Nesse sentido, para garantir que um projeto atenda às necessidades da organização contratante, é fundamental definir quais são as exigências do planejamento com base nos requisitos dos ativos. Esses requisitos devem ser discutidos e revisados durante todo o desenvolvimento do projeto para garantir que todas as demandas sejam atendidas.
Além disso, as definições e detalhes do plano são essenciais na fase de construção, já que são consumidos por diversas partes da obra, incluindo pelos suprimentos. Por isso, é importante que a informação seja precisa e esteja disponível para todas as áreas envolvidas no projeto, garantindo que ele seja executado de forma eficiente e segura.
Vale destacar que, durante a obra, ter o BIM implementado colabora para a resolução de problemas de maneira rápida e eficiente, já que essa metodologia tem como principal objetivo dar ao tomador de decisão a informação correta no momento adequado. Com o BIM, problemas que poderiam prejudicar a obra podem ser previstos antecipadamente e resolvidos durante a criação do projeto, evitando atrasos e problemas durante a construção.
Ao contar com dados de projeto digitalizados e organizados, é possível otimizar a tomada de decisões dentro das obras, aumentando a produtividade do trabalho dos envolvidos em uma construção. Além disso, após a implementação do BIM, existe a possibilidade de agregar informações operacionais e utilizar algoritmos de machine learning, que permitem a automação de processos dentro das obras.

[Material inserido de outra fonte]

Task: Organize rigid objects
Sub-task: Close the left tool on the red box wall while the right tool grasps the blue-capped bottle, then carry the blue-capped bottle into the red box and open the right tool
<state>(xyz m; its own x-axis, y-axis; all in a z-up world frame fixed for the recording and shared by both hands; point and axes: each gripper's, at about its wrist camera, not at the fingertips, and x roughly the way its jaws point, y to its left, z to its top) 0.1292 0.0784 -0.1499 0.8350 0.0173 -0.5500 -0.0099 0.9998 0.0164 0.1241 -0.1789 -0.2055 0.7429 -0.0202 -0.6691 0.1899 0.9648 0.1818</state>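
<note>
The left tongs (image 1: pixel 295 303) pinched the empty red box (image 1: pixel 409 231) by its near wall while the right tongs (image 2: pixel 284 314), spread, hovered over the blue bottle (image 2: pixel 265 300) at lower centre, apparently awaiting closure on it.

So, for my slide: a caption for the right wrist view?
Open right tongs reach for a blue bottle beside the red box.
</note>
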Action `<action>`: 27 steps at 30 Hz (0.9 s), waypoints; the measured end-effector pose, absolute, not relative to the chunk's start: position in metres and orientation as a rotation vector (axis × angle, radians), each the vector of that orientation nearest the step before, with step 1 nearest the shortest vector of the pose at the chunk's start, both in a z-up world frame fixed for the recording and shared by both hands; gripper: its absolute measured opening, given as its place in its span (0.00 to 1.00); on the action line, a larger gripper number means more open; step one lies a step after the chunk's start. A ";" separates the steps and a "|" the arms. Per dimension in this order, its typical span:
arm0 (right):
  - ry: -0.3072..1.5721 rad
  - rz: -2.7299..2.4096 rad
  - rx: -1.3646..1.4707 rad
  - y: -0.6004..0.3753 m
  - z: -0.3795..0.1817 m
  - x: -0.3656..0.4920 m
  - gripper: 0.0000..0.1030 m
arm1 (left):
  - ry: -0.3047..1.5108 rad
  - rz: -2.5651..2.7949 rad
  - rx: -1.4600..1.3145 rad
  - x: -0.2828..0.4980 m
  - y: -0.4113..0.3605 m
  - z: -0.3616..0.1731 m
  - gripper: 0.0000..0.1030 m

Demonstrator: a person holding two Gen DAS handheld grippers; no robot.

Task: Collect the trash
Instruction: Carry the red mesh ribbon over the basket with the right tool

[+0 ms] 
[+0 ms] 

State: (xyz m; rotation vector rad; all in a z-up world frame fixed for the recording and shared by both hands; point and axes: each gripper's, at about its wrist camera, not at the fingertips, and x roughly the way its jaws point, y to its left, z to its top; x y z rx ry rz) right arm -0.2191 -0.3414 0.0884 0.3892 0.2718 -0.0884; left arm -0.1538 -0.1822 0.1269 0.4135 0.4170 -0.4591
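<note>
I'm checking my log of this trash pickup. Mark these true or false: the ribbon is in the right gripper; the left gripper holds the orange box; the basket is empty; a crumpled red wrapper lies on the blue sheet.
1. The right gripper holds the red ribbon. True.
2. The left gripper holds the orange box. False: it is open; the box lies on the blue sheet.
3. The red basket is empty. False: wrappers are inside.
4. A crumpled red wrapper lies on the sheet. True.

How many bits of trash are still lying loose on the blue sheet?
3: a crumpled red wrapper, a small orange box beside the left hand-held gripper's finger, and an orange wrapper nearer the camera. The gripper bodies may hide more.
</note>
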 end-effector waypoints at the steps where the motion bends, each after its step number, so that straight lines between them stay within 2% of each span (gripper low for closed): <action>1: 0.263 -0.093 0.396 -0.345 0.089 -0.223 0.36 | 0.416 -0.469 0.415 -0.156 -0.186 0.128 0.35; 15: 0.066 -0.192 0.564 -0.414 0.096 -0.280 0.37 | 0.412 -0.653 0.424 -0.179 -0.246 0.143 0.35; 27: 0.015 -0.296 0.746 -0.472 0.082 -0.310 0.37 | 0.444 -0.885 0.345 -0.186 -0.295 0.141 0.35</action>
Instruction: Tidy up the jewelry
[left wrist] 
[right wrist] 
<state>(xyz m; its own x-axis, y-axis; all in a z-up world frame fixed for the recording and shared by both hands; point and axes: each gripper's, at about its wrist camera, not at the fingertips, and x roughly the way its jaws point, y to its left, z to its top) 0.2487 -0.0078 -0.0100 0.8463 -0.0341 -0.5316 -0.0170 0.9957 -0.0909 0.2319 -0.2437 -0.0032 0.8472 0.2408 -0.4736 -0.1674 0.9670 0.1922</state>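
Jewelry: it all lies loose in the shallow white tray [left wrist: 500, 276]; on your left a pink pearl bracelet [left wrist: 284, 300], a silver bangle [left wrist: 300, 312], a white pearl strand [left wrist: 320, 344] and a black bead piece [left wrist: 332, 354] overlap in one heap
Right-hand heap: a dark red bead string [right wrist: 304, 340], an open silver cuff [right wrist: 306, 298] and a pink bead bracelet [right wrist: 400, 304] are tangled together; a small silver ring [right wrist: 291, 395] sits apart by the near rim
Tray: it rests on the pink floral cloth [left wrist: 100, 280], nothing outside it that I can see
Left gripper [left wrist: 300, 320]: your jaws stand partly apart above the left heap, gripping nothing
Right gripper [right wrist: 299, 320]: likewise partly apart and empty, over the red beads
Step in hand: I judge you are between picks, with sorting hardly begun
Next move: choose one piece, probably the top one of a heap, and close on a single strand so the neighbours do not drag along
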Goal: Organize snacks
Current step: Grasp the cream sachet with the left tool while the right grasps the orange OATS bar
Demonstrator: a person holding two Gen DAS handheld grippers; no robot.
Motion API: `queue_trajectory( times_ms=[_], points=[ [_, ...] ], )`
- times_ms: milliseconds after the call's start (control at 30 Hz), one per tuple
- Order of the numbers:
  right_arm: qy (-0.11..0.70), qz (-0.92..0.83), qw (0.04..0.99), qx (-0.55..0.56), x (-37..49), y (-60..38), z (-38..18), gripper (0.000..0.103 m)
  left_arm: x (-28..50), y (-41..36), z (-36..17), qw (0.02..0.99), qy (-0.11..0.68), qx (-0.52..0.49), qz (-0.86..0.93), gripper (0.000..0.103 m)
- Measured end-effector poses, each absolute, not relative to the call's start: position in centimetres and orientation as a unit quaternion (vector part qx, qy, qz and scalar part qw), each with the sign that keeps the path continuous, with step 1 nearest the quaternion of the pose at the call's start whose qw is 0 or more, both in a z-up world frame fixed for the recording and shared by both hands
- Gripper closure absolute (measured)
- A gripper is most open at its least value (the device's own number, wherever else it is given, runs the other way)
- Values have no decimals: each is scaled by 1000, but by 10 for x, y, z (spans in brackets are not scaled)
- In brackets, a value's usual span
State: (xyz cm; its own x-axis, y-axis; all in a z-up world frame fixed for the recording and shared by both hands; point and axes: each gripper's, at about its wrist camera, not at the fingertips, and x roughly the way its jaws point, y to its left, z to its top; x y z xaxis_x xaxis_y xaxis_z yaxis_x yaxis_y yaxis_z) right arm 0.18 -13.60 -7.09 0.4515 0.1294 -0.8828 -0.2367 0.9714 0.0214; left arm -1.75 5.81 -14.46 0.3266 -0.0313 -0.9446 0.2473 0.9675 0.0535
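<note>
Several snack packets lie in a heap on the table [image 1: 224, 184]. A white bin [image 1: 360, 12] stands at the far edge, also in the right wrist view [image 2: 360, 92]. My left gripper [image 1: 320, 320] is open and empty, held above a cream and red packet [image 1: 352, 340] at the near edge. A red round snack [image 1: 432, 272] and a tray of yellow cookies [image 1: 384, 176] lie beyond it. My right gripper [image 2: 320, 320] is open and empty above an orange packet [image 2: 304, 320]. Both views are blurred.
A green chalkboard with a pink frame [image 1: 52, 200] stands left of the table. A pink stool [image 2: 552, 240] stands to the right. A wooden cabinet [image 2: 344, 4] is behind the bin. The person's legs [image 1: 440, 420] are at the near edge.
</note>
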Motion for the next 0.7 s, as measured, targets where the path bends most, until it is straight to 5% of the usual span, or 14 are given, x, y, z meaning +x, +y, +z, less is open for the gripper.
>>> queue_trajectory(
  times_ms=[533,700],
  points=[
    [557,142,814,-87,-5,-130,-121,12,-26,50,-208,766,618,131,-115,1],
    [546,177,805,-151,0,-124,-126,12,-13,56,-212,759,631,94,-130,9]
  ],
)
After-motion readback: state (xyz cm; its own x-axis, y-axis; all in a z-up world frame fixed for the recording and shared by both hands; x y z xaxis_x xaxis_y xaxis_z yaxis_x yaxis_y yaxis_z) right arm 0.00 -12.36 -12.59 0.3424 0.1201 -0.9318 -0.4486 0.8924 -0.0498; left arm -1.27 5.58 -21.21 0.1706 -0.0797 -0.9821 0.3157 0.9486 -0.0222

Dessa maneira, se torna viável conduzir a construção sem grandes imprevistos, que poderiam comprometer toda a vida útil de uma edificação.
Por fim, é importante ressaltar a importância do descomissionamento, pois é fundamental considerar como será o fim de toda construção realizada. A modelagem adequada, por meio do BIM, pode ajudar a demolir uma edificação de forma otimizada e eficiente, evitando problemas futuros. Como exemplo, podemos citar o descomissionamento das usinas de Fukushima, que foi baseado em processos BIM e permitiu a destinação adequada do material radioativo presente no local.
Mas para alcançar os benefícios do BIM, é necessário enfrentar a jornada rumo a sua implementação. Durante esse percurso, é preciso mudar algumas peças, como as relações com clientes, propostas de valor, entregas e processos. Neste cenário, os dados se tornam a etapa de maior valor dentro de um negócio. A complexidade aumenta à medida que a adoção de novas ideias tem, como consequência, o envolvimento de toda a cadeia de produção, ou seja, não impacta apenas uma empresa.
Portanto, o BIM é um desafio que vai muito além de adquirir uma nova tecnologia ou contratar um serviço. Essa é uma jornada que precisa ser encarada de forma plena, como um processo, dentro do que hoje chamamos de Transformação Digital.